§ **Required work**
Counting every line in the records below that holds "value", give the total and add nothing.

§ **Supplied entries**
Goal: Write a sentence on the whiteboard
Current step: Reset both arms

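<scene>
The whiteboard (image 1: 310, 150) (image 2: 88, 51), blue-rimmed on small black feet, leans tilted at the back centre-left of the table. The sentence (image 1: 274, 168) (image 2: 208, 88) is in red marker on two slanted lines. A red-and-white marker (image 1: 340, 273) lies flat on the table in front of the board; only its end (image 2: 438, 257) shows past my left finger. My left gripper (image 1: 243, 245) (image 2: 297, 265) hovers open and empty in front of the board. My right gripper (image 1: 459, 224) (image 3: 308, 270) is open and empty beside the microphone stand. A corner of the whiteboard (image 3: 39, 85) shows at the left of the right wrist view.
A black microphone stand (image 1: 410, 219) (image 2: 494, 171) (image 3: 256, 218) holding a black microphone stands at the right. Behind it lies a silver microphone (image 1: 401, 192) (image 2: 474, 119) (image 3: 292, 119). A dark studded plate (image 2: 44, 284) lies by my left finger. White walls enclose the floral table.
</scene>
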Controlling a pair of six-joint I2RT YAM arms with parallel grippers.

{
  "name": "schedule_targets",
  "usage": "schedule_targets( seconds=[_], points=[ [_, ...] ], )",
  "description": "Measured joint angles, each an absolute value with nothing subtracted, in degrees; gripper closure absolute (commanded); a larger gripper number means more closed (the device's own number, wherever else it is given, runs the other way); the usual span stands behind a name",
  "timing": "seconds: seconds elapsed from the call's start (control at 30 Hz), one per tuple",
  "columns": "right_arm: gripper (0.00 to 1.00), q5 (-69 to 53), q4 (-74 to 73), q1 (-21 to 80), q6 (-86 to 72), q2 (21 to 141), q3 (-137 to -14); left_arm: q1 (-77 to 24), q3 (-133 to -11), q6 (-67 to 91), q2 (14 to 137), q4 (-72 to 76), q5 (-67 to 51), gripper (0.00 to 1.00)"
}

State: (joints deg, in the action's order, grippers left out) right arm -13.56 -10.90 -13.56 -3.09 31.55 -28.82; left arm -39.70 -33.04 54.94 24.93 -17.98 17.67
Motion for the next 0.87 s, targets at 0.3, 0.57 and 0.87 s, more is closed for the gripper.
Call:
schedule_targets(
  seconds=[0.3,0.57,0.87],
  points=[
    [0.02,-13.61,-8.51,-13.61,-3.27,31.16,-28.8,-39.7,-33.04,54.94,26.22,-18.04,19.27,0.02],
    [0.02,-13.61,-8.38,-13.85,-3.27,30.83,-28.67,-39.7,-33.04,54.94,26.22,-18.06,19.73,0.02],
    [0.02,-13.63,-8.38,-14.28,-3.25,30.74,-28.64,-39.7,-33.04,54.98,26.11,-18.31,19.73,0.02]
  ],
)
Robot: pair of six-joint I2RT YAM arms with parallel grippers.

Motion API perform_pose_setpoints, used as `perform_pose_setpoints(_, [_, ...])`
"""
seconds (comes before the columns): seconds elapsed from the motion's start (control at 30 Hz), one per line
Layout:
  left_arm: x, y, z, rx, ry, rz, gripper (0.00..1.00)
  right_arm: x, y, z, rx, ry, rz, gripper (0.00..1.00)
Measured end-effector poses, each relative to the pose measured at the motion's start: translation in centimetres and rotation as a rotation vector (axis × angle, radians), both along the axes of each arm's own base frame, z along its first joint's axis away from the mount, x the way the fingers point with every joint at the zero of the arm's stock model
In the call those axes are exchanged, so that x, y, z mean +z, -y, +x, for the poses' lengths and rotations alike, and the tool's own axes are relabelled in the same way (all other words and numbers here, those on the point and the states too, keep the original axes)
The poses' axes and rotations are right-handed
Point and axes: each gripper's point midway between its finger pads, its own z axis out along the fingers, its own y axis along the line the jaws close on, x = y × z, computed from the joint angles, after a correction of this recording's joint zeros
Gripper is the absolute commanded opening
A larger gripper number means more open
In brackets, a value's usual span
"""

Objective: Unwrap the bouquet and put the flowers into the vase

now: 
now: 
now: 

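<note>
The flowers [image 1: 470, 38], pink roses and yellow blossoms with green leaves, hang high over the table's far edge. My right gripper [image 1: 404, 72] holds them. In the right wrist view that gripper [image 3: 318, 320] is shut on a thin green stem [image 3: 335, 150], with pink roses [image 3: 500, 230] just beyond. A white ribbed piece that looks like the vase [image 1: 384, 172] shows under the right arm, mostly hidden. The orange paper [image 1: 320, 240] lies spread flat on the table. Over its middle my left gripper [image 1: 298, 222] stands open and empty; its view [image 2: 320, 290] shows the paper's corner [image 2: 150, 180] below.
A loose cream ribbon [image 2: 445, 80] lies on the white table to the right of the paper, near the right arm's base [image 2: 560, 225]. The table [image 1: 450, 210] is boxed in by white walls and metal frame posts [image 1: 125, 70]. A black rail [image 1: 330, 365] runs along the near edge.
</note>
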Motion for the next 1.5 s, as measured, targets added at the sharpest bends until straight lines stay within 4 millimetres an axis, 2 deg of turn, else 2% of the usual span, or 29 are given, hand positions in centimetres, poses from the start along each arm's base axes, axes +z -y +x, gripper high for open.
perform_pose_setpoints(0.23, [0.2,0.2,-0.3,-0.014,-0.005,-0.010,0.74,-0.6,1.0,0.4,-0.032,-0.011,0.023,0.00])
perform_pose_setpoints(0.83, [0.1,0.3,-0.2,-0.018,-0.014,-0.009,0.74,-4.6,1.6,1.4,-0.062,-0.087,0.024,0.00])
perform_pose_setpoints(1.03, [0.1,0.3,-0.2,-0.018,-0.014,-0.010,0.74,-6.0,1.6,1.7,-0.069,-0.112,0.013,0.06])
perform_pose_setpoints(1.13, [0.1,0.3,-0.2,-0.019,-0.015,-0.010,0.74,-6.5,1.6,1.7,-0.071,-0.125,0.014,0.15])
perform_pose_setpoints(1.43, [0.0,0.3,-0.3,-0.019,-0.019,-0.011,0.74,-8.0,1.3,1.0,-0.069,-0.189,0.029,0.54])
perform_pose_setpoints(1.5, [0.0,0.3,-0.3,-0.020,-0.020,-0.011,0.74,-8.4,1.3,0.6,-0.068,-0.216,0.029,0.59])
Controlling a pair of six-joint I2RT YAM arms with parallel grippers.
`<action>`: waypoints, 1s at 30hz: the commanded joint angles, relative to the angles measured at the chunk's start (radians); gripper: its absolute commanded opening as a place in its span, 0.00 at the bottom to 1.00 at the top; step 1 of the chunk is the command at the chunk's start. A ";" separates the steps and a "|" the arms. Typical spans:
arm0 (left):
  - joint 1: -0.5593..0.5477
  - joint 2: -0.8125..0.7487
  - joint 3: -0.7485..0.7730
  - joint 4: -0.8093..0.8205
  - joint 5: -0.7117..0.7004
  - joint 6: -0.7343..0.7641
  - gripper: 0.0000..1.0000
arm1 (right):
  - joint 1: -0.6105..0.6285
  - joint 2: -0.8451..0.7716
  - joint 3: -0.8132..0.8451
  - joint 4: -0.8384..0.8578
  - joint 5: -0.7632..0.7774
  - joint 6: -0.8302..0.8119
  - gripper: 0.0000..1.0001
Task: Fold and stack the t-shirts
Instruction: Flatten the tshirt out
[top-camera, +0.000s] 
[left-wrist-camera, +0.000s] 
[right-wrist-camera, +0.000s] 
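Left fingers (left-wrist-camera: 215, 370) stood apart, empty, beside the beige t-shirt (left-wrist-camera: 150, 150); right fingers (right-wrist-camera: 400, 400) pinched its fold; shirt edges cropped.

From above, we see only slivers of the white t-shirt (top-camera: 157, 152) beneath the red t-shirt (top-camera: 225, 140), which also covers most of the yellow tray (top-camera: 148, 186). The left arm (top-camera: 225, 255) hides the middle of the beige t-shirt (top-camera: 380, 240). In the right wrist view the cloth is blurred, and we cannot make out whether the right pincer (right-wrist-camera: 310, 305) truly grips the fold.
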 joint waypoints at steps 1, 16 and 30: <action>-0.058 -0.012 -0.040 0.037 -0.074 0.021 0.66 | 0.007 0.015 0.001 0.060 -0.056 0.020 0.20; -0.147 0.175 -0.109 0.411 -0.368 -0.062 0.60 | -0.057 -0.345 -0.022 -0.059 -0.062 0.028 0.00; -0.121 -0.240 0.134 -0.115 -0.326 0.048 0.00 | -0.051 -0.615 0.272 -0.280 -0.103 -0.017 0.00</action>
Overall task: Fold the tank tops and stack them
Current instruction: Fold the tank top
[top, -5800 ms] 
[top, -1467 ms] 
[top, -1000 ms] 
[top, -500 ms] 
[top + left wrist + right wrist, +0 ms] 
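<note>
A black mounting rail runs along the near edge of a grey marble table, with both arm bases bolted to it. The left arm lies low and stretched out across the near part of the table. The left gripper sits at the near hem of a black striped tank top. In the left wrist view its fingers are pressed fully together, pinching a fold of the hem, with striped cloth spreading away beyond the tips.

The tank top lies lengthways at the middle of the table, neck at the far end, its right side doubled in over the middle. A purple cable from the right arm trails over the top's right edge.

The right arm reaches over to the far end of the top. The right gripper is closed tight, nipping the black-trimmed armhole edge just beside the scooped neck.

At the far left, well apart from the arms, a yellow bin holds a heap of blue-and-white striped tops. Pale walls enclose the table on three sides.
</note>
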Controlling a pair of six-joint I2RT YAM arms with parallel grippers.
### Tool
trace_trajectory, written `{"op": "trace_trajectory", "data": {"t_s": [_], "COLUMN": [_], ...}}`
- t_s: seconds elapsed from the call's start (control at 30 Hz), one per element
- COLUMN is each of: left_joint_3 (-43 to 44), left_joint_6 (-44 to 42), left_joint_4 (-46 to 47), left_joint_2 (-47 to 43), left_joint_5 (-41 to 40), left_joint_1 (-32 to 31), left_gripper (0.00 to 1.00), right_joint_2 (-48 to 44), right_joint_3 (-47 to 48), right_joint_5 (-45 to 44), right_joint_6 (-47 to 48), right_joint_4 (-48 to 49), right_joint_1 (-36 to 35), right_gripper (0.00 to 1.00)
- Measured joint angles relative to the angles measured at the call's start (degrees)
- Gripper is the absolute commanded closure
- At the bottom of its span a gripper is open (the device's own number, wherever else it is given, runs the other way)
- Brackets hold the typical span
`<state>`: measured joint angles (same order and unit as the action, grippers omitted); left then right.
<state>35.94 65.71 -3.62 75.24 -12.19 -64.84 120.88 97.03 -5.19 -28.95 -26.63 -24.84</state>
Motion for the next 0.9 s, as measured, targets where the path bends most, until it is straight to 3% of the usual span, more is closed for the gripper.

§ **Output below**
2